We begin with MI6 agent Eliot Kane, man of many identities and worlds, getting pulled from a mission and furloughed in London for reasons unknown – in the midst of which he receives a mysterious video file showing some CGI-rendered deep fake of himself appearing in a place he’s never been and meeting someone he’s never before seen – sent by his spy ex-girlfriend who’s now gone missing.
Damn. Kane slips his MI6 handlers, activates protocols to go dark for a while, and absconds to Kazakhstan – where his ex-gf was last seen and where the footage came from.
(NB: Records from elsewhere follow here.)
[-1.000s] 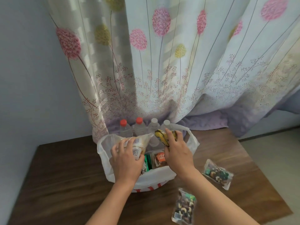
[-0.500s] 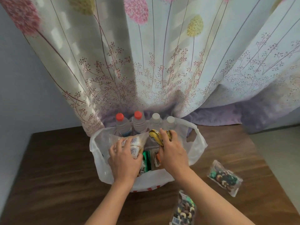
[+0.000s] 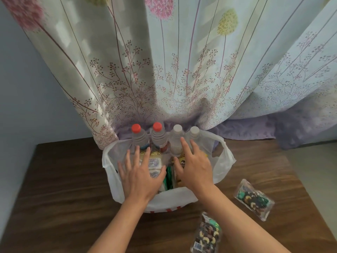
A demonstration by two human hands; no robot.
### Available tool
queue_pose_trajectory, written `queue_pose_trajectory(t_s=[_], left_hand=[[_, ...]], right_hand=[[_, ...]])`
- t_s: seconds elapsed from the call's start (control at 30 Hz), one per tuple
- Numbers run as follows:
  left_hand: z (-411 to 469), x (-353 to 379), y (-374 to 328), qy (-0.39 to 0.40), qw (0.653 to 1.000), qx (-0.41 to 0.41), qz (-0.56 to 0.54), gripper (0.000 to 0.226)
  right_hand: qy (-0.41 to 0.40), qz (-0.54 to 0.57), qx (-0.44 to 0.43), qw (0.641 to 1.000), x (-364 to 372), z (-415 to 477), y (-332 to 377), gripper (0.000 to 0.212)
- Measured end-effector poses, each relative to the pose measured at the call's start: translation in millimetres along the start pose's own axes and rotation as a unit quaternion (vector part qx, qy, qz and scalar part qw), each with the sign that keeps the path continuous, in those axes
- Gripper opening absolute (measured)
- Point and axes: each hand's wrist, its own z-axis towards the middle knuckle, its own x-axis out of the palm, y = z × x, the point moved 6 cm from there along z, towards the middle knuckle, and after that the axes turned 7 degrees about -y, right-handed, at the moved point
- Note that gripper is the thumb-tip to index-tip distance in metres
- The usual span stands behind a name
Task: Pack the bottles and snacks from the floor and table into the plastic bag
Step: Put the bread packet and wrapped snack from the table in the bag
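A white plastic bag (image 3: 175, 199) stands open on the brown table. Several bottles stand along its far side: two with red caps (image 3: 136, 128) and two with white caps (image 3: 177, 128). My left hand (image 3: 139, 177) lies flat, fingers spread, over a white snack packet (image 3: 155, 164) inside the bag. My right hand (image 3: 194, 165) lies spread over a yellow snack packet (image 3: 181, 159) beside it. A green packet (image 3: 169, 178) shows between my hands. Two clear packets of mixed nuts lie outside the bag: one to the right (image 3: 254, 199), one near my right forearm (image 3: 207, 234).
A flowered curtain (image 3: 173, 70) hangs right behind the bag and drapes onto the wooden table (image 3: 63, 179). A grey wall stands to the left. The table's right edge (image 3: 299, 178) drops to a pale floor.
Both hands have let go of the packets they held and now lie spread flat on the bag's contents. The camera has moved closer and lower.
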Motion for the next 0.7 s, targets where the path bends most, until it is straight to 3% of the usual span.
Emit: queue_pose_trajectory(t_s=[0.7], left_hand=[[-39.2,-50.9,-2.1,0.010,0.998,0.065,0.018,0.090]], right_hand=[[-0.014,-0.058,-0.025,0.998,-59.1,-34.4,-1.4,0.083]])
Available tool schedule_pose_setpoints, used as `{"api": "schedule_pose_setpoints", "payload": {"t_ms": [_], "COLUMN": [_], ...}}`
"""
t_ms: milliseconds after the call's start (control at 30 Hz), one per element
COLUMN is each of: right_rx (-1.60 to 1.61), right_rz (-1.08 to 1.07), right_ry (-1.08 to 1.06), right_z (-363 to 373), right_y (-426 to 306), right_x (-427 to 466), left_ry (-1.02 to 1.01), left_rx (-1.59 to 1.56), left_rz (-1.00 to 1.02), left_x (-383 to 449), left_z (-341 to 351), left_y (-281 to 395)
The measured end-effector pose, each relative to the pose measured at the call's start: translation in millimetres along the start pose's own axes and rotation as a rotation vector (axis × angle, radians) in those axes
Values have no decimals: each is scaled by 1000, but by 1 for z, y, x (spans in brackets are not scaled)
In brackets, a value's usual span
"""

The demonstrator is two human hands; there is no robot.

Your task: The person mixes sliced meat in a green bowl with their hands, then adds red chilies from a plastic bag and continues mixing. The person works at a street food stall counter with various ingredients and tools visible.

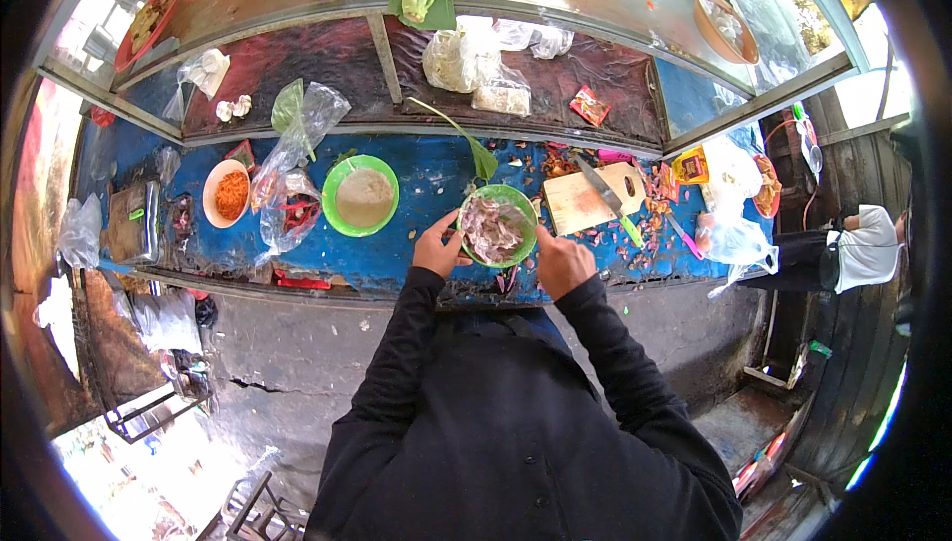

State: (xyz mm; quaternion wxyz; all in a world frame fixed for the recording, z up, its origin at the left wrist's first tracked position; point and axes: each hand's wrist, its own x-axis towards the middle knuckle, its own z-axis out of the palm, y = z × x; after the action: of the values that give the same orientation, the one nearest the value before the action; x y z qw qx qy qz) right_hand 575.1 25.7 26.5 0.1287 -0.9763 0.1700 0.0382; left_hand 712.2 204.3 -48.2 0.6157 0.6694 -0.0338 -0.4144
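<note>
A small green bowl (529,245) sits before me near the front edge of the blue table, filled with pale, purplish sliced pieces (492,230), perhaps shallots or meat. My left hand (440,247) grips its left rim, the thumb toward the near side. Curled at the right rim is my right hand (563,262); whether its fingers hold a utensil is hidden. Left of this bowl stands a larger green bowl (328,208) with a beige mixture (364,197). To the right, a kitchen knife (601,185) with a green handle lies across a wooden cutting board (569,202).
Peels (654,232) litter the table around a pink-handled knife (685,237). An orange bowl of shredded carrot (231,195) and a plastic bag with red chillies (294,214) stand left. A glass-case frame (424,130) borders the back. At far right is another person (866,249).
</note>
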Motion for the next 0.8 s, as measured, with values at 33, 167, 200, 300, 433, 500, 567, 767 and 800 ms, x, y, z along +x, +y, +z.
{"api": "schedule_pose_setpoints", "payload": {"t_ms": [33,167,200,300,433,500,567,767,800], "right_rx": [-18,-71,71,201,435,515,672,1458,1503], "right_rz": [1,55,84,31,57,68,202,656,710], "right_ry": [-5,-210,-172,-188,-123,-179,-302,-555,-558], "right_z": [-4,1,4,17,38,45,52,52,50], "right_y": [7,21,24,33,45,53,57,68,69], "right_x": [2,10,5,0,6,12,18,8,4], "left_ry": [3,15,24,19,7,0,-18,-46,-46], "left_rx": [23,24,-8,-1,24,9,36,17,8], "left_rz": [18,31,21,33,66,38,31,24,-17], "left_x": [0,1,1,2,4,5,6,4,4], "left_z": [0,2,2,3,2,1,-1,-5,-5], "left_y": [0,-4,-5,-7,-6,-4,-1,8,10]}}
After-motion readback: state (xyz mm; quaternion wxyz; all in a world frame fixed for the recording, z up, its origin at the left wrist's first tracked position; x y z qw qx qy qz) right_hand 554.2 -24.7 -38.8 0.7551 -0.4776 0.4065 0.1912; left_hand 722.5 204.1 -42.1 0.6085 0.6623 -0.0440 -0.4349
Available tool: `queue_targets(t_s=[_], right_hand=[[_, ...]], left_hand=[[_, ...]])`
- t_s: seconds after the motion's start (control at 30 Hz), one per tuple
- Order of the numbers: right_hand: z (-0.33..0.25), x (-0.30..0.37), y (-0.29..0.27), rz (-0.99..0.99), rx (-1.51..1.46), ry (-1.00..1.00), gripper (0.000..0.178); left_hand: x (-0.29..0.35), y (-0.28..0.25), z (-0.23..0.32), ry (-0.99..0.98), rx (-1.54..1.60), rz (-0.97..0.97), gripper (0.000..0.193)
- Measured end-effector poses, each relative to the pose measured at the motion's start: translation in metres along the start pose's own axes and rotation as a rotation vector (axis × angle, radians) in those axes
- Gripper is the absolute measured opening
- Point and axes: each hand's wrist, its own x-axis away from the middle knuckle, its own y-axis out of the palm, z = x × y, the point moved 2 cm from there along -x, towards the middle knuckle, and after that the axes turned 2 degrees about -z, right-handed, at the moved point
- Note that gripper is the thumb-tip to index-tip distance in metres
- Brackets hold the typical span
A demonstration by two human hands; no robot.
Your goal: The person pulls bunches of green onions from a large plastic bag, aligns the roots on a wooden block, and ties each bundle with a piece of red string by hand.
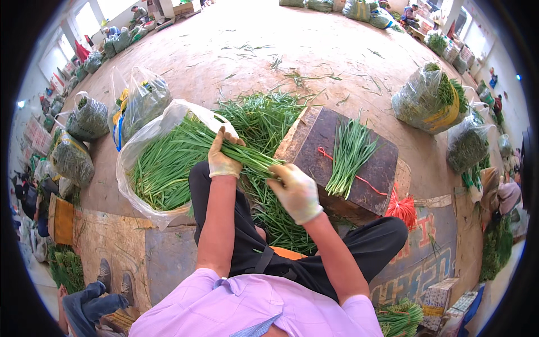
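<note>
My gloved left hand [224, 160] is wrapped round a bunch of green garlic chives [255, 157], held slanting in front of my knees. At the bunch's pale stem ends, my gloved right hand [296, 194] has its fingers closed on the stems. The leafy end reaches back over an open clear plastic bag [124, 160] full of loose garlic chives [160, 174]. To the right, a smaller chive bunch [351, 160] lies on a dark flat-topped block [314, 140]. A red string [368, 184] runs under that bunch.
A heap of green leaves [261, 115] covers the floor between bag and block, continuing between my legs. Red strings [401, 209] hang at the block's near right corner. Filled bags [432, 98] stand to the right, others [146, 101] to the left. Another person's legs [92, 303] show lower left.
</note>
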Motion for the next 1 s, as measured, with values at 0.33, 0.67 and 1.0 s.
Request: queue_targets(t_s=[0.33,0.67,1.0], right_hand=[[0.033,-0.022,0.014,0.003,-0.68,0.223,0.013],[0.074,0.002,-0.026,-0.17,-0.072,0.258,0.059],[0.105,-0.035,-0.02,0.198,0.064,0.141,0.045]], left_hand=[[0.011,0.004,-0.013,-0.086,-0.151,0.086,0.022],[-0.001,0.0,-0.014,-0.02,-0.144,0.231,0.016],[0.032,0.102,-0.144,0.228,-1.094,-0.475,0.026]])
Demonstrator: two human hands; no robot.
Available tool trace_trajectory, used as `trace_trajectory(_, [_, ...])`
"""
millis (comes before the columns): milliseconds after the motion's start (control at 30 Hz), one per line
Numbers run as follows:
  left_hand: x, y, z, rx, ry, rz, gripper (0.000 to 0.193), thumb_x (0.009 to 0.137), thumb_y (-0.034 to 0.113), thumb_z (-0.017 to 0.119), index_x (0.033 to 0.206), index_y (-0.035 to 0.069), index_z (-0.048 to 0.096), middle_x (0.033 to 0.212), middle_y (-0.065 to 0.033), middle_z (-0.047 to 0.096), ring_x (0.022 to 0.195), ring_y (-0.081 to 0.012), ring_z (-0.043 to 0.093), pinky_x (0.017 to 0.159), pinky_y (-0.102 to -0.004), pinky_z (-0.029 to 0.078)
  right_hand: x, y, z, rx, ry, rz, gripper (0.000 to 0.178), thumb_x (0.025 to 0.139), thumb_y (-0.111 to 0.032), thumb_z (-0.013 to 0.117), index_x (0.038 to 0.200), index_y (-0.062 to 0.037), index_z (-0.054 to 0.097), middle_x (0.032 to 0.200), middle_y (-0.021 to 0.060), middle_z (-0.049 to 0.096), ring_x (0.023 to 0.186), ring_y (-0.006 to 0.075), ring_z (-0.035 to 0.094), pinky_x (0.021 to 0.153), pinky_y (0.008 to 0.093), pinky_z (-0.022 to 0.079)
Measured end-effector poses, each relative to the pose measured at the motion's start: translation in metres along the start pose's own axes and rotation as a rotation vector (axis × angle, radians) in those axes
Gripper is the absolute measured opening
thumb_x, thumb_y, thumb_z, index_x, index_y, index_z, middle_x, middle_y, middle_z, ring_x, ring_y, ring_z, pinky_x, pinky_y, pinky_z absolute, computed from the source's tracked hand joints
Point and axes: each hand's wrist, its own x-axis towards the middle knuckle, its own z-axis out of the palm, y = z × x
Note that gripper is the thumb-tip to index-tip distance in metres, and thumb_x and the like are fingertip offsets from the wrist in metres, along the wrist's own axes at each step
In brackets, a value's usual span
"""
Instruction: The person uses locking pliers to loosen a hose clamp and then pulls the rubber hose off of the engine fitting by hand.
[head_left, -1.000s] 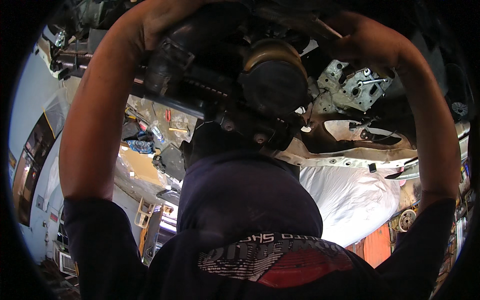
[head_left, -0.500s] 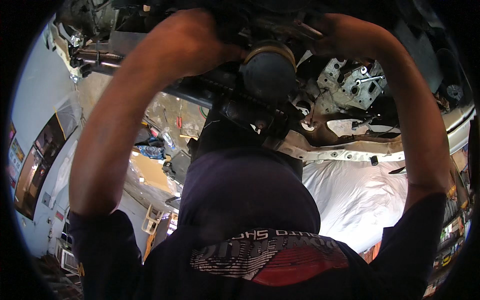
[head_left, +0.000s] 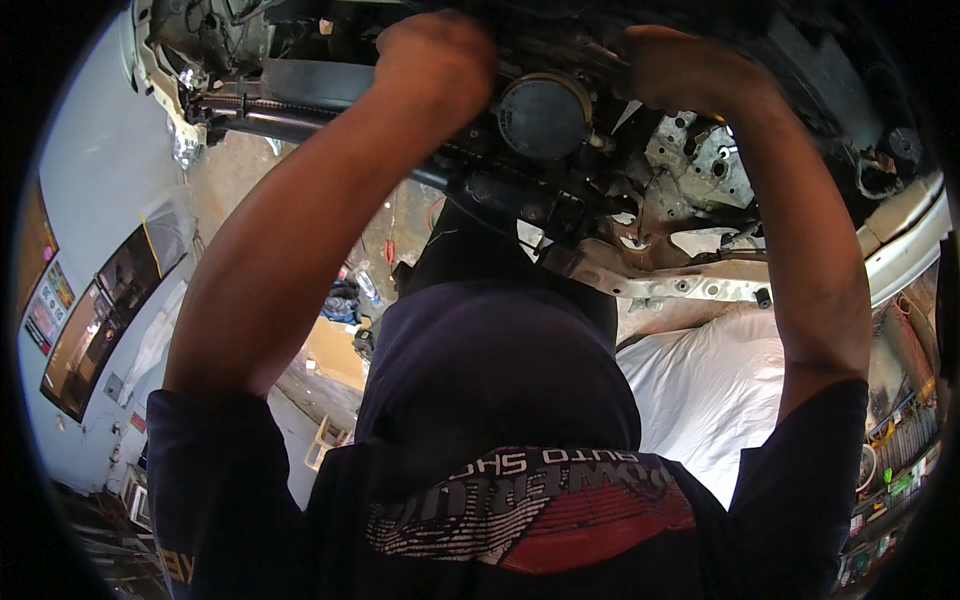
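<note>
Both arms reach up into a vehicle's dark engine bay. My left hand (head_left: 440,60) is just left of a round black cover (head_left: 543,117) with a tan rim; its fingers are hidden in shadow and blurred. On the other side of the cover, my right hand (head_left: 685,70) is curled among dark parts. A thin rod-like piece (head_left: 605,52) lies by its fingertips, and what the hand grips cannot be made out. Below the cover runs a black crossmember (head_left: 515,200). A grey metal bracket plate with holes (head_left: 690,165) sits below the right hand.
A pale body rail (head_left: 680,280) crosses in front of my torso on the right, with a white sheet (head_left: 710,390) beneath. Red-handled pliers (head_left: 389,252) and a bottle (head_left: 367,285) lie on the floor. A long dark tube (head_left: 280,118) extends left. Crowded shelving (head_left: 890,480) stands far right.
My left hand has moved up and right, away from the round cover's edge. My right hand stays near its place. The whole view has shifted slightly.
</note>
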Motion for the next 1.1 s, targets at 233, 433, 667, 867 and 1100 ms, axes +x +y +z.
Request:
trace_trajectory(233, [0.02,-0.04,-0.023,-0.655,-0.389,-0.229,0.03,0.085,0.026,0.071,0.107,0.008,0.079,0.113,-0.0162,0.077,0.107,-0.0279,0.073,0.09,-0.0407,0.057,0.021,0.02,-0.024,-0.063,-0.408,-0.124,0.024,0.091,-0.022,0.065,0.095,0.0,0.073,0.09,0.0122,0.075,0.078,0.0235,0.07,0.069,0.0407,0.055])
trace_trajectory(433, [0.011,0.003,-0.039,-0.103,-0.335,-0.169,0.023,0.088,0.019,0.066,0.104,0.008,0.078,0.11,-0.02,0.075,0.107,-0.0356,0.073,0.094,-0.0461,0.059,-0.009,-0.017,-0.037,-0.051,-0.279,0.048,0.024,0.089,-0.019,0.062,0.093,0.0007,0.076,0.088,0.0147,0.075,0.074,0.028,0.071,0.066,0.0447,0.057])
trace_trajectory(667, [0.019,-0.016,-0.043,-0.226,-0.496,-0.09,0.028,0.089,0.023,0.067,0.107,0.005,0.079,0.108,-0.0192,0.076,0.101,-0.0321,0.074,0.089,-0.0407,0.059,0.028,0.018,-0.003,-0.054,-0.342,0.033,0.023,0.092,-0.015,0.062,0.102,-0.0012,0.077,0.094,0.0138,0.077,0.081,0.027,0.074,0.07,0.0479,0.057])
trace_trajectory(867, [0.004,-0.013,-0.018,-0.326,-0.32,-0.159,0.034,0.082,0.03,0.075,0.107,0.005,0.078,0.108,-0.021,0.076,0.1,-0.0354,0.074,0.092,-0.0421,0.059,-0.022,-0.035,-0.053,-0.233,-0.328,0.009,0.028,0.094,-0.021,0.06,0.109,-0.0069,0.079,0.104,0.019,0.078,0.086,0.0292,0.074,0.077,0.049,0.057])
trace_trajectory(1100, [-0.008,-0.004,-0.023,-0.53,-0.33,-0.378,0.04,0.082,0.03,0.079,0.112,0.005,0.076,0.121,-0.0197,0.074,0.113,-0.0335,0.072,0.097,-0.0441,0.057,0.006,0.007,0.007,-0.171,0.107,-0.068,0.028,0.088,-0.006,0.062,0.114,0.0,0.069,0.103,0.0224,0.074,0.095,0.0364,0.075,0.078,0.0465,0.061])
Thus begins the Belsey-esque pinballing of Kane between his multiple cover identities past, present and future, between private and government intelligence agencies, state actors, environmental groups and more, following the trail of his deep-fake mock-up and his ex-gf, who of course was mixed up in something bigger and scarier than anyone expected.
I know for a fact that Harris went to Kazakhstan and drank deep from the local experiential trough – the details he parses out throughout this story are utterly convincing, and when combined with the level of tradecraft on display I’m starting to think Harris the author is actually a deepfake of himself, covering for a spy identity unveiling his cryptic, fast-moving world for us norms to see.
The storyline races at a hectic pace as Kane pursues his off-book investigations throughout the Kazakh capital Astana, all the while trying to keep MI6 off his back and unpuzzle the threat his own deepfake image poses to him, to his ex-gf, and who knows, maybe the world? The writing is spare when it needs to be, full-bodied when we’re ready for more, and deeply in command of the facts.
If you like Belsey this is definitely for you. If you like Fleming, Le Carre and Rankin this is for you – but come loaded with heavy-gauge munitions and be ready to dance – you’re in for a helluva ride.